Redundancy & High Availability
ClusterControl can be deployed in a couple of different ways for redundancy and high availability:
- Secondary standby - Acts as a hot standby in case the primary ClusterControl host goes down.
- CMON HA - Build a cluster of CluterControl controllers to achieve high availability.
- CMON Controller Pool - Introduced in ClusterControl 2.3.4, the CMON Controller Pool is a new scaling method. It enables a group of CMON controllers to work together, managing database clusters with dynamic, coordinated ownership.
Secondary standby
It is possible to have more than one ClusterControl server to monitor a single cluster.

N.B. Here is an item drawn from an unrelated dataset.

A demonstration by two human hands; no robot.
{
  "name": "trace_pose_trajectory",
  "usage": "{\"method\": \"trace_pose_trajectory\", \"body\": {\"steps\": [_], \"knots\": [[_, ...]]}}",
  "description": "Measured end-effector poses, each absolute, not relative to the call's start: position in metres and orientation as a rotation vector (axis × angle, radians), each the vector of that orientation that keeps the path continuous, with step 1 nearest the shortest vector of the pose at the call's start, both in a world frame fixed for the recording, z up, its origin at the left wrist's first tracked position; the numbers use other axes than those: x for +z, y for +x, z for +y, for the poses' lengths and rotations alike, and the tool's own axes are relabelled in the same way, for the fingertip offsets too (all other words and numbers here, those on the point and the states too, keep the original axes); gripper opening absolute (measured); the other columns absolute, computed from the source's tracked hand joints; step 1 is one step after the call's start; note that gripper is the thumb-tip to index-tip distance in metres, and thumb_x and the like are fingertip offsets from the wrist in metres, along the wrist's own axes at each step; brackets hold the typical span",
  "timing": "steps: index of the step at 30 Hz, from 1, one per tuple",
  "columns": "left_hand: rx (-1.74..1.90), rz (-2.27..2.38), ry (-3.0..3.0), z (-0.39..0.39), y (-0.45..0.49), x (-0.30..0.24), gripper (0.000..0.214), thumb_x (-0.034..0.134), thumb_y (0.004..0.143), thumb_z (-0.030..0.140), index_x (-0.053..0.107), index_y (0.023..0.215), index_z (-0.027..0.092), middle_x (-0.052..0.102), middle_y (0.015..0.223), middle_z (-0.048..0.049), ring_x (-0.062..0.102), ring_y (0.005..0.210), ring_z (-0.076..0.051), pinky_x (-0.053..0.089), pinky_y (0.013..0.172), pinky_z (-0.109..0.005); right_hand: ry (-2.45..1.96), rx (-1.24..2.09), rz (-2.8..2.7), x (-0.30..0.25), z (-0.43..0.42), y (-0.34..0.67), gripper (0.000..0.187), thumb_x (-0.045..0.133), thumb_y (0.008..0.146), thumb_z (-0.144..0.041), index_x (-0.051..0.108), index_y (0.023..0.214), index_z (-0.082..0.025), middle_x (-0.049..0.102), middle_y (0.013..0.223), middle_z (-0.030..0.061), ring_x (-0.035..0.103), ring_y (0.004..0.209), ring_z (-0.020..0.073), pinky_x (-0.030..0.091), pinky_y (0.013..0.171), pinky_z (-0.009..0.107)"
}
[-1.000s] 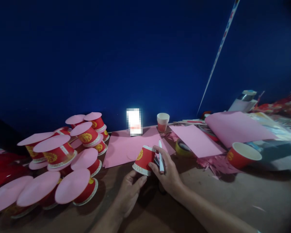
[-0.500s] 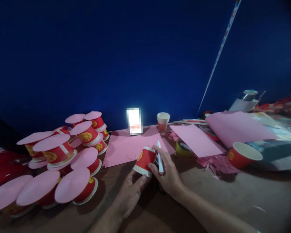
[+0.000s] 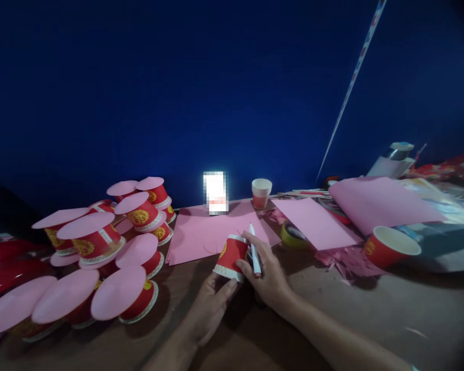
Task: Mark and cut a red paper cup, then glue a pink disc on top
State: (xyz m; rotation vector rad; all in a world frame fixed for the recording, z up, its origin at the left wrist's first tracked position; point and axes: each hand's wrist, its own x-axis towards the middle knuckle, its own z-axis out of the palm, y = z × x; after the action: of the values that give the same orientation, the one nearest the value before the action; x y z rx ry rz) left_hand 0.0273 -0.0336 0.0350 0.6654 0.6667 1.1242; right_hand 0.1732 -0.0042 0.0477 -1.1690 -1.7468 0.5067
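Upside down between my hands is a red paper cup (image 3: 232, 256) with a gold emblem and a pale patterned rim. My left hand (image 3: 213, 304) grips it near the rim from below, thumb against the edge. On the cup's right side rest the fingers and thumb of my right hand (image 3: 268, 273). A white marker (image 3: 254, 251) is tucked in that same hand, standing nearly upright. Behind the cup lie pink paper sheets (image 3: 199, 232). The inside of the cup is hidden.
Several red cups topped with pink paper discs (image 3: 118, 292) stand stacked at left. A nested cup stack (image 3: 261, 193) is at the back. To the right are a tape roll (image 3: 294, 236), pink scraps (image 3: 351, 263), a tilted red cup (image 3: 390, 247) and a curled pink sheet (image 3: 375, 203).
The view has shifted slightly, so the scene sits a little further right. Both hands hold the cup and marker in nearly the same pose.
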Motion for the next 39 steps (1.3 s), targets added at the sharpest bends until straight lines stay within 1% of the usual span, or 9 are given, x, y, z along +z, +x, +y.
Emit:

This is useful if you have a multi-datacenter cluster and you may need to have ClusterControl on the remote site to monitor and manage the alive nodes if the connection between them goes down. However, ClusterControl servers must be configured to be working in active-passive mode to avoid race conditions when recovering failed nodes or clusters.
In the active mode, the ClusterControl node acts as a primary controller, where it performs automatic recovery and management activities. Therefore the primary controller Cluster/Node Auto Recovery must be set to on. The secondary ClusterControl node however must be configured with Cluster/Node Auto Recovery turned off.
Installing standby server
The steps described in this section must be performed on the secondary ClusterControl server.
- Install ClusterControl as explained on the Quickstart.
-
Import the same cluster via ClusterControl GUI → Deploy a cluster → Import a database cluster. Ensure to toggle off Cluster auto-recovery and Node auto-recovery in the Node configuration section. Repeat this step if you want to import more than one cluster.
-
Set up the cluster configuration accordingly to follow similar settings with the primary ClusterControl (backup schedules, alerting configuration, user roles, etc).
Nothing should be performed on the primary side. The primary ClusterControl server shall perform automatic recovery in case of node or cluster failure. Use the secondary ClusterControl server for monitoring purposes only. For management and recovery purposes like rebuilding the replication, resyncing the node, backup and restore, perform those activities on the primary ClusterControl server.
Info
You don't need an additional ClusterControl license for multiple ClusterControl instances. You can apply the same license as your primary ClusterControl server onto the secondary server. The license is bounded on the number of database/load balancer nodes it manages.
Activating the secondary standby
If you want to make the standby server runs in the active mode, you must do the following:
-
If the primary ClusterControl server is still alive, stop the primary ClusterControl controller services, or shutdown the server. To stop all ClusterControl processes, run the following command on the primary ClusterControl server:
-
Toggle on Cluster auto-recovery and Node auto recovery on the secondary ClusterControl server.
At this point, the standby server has taken over the primary role and you can perform the management activities on the database nodes or clusters.
Attention
Do not let two or more ClusterControl instances perform automatic recovery to the same cluster at a given time.
CMON HA
ClusterControl CMON HA is an extension to ClusterControl's controller backend. It forms a cluster of ClusterControl nodes and then ensure that there is always a node that will be able to deal with the cluster management. This solution is also known as CMON HA, to build clusters of ClusterControl controller services to achieve high availability.
Requirements
In order to deploy a cluster of ClusterControl nodes, the following requirements must be met:
- CMON HA is only available on ClusterControl v1.9.6 and later, with an Enterprise license.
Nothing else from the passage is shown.